The last time a Jew was picked in the NBA draft was in 2017, when the Indiana Pacers selected TJ Leaf. The last player raised in Israel selected in the NBA draft was Omri Casspi whom the Sacramento Kings selected in 2009. The list was updated on August 20, 2020, when highly sought-after Israeli prospect Deni Avdija was selected by the Washington Wizards with the ninth overall pick.
Deni Avdija (Av-dee-ya) was born on January 3, 2001, in Kibbutz Beit Zera to an Israeli mother, Sharon, and a Serbian father, Zufer. Zufer played professionally for Yugoslavia in the 1980s and played for various basketball clubs in Israel during the ‘90s. Avdija began playing basketball at a young age and initially competed at the youth level for Bnei Herzliya. By 2013, he joined the youth team for Maccabi Tel Aviv, Israel’s premier basketball team. Four years later, at age sixteen, he became the youngest person to play for Maccabi Tel Aviv’s senior team. In the 2019-2020 season, Avdija averaged about 13 points and 6 rebounds per game while only playing about 28 minutes per game. Avdija amassed many accolades throughout his career in Israel, including the Israeli League MVP award and All-Israeli League First Team. These impressive statistics made him a desirable NBA prospec. With the ninth overall pick,he became the highest picked Israeli in the NBA draft and only the second Israeli to be picked in the first round since Casspi was the 23rd pick in 2009.
In a pleasant surprise, Avdija was not the only Israeli picked on draft night. Although he was not seen in any mock drafts, Yam Madar was selected by the Boston Celtics with the 47th pick in the second round. Madar, the 19-year-old guard from Beit Dagan, is of Mizrachi descent. He has played his last few seasons for Hapoel Tel Aviv. Madar won Most Improved Player for the 2019-2020 season and intrigued some NBA scouts. Since the Celtics think that Madar needs some more polishing around the edges, he will continue to play for Hapoel this season and next season they will re-evaluate. Nonetheless, this was the first time that two Israelis were selected in the same draft.
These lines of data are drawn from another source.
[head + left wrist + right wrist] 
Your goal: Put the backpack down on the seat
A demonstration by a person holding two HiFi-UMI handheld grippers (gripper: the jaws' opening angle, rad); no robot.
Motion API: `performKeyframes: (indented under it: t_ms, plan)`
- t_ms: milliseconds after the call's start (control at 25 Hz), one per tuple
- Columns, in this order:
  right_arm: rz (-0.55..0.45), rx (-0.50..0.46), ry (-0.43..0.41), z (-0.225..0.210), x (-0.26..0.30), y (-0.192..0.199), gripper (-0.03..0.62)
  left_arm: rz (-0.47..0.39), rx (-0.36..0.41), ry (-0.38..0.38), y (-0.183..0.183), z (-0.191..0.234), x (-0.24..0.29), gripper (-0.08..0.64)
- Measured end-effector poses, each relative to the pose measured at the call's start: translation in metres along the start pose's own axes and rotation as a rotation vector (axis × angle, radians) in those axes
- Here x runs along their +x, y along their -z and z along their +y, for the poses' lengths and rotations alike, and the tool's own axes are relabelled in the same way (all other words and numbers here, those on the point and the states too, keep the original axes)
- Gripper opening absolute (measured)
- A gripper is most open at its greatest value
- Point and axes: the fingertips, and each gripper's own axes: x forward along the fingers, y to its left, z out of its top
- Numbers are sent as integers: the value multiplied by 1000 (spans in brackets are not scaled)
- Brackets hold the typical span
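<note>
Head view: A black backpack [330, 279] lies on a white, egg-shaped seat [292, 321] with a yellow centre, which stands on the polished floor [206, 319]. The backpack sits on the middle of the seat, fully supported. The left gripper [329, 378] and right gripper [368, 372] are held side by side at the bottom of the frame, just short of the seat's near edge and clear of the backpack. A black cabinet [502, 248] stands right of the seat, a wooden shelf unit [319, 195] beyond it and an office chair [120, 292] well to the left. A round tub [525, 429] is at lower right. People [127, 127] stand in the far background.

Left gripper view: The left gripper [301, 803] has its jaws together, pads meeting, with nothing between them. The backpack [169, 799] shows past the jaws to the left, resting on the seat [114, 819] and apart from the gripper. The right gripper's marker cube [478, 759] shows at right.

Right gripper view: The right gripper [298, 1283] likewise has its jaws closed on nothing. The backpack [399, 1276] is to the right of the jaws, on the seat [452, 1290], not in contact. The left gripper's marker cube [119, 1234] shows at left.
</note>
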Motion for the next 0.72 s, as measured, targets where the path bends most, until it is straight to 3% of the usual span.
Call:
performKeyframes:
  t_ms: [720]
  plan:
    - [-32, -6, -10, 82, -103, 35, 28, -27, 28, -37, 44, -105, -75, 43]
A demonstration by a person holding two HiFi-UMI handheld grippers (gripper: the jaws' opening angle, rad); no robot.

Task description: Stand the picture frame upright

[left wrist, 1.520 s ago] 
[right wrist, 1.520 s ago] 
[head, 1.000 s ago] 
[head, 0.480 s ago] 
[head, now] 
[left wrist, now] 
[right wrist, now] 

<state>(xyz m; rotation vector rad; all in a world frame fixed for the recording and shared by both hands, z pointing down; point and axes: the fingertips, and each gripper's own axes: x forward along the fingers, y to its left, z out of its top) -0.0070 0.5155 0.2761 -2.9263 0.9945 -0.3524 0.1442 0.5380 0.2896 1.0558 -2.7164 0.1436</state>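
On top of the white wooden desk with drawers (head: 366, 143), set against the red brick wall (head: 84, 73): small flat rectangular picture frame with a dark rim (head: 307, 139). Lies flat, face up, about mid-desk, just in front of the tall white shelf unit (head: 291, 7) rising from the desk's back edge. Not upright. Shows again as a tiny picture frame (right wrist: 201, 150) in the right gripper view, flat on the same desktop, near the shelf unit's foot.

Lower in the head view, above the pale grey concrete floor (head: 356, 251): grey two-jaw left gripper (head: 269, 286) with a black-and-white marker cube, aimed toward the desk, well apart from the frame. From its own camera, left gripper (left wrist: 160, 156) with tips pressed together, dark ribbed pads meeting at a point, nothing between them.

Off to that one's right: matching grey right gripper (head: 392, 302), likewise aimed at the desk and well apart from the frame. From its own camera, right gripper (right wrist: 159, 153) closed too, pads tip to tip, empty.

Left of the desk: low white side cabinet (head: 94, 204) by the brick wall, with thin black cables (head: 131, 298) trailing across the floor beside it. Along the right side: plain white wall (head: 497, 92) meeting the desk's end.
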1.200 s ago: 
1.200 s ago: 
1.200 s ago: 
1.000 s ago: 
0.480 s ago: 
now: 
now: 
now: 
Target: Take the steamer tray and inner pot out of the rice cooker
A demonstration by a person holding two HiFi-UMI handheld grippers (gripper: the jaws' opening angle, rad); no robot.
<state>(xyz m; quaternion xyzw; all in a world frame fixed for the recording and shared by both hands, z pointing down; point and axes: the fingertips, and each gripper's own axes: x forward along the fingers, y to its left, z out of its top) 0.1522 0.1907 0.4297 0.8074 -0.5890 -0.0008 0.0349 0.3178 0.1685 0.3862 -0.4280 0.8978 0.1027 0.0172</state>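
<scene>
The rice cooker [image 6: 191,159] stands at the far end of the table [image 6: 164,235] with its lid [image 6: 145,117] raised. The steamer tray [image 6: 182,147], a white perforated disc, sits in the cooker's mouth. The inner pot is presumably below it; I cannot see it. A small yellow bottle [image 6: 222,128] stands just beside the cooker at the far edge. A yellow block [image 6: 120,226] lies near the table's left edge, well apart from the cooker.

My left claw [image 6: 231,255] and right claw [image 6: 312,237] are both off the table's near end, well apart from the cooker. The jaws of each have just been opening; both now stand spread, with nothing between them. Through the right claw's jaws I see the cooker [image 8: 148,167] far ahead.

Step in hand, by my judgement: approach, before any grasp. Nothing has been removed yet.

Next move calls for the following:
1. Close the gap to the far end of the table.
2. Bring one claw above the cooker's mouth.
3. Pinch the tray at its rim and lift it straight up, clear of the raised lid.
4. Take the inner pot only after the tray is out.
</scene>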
Avdija and Madar have the potential to be a huge inspiration for Israelis and Jews around the world. There have been very few Jewish or Israeli players in the NBA, meaning that many young Jews watching had nobody to relate to, thinking they could never play that level of basketball. Avdija and Madar have the potential to inspire and encourage thousands of young stars; they can teach kids that with hard work (and maybe a little luck in the gene lottery), they too can also achieve their goals.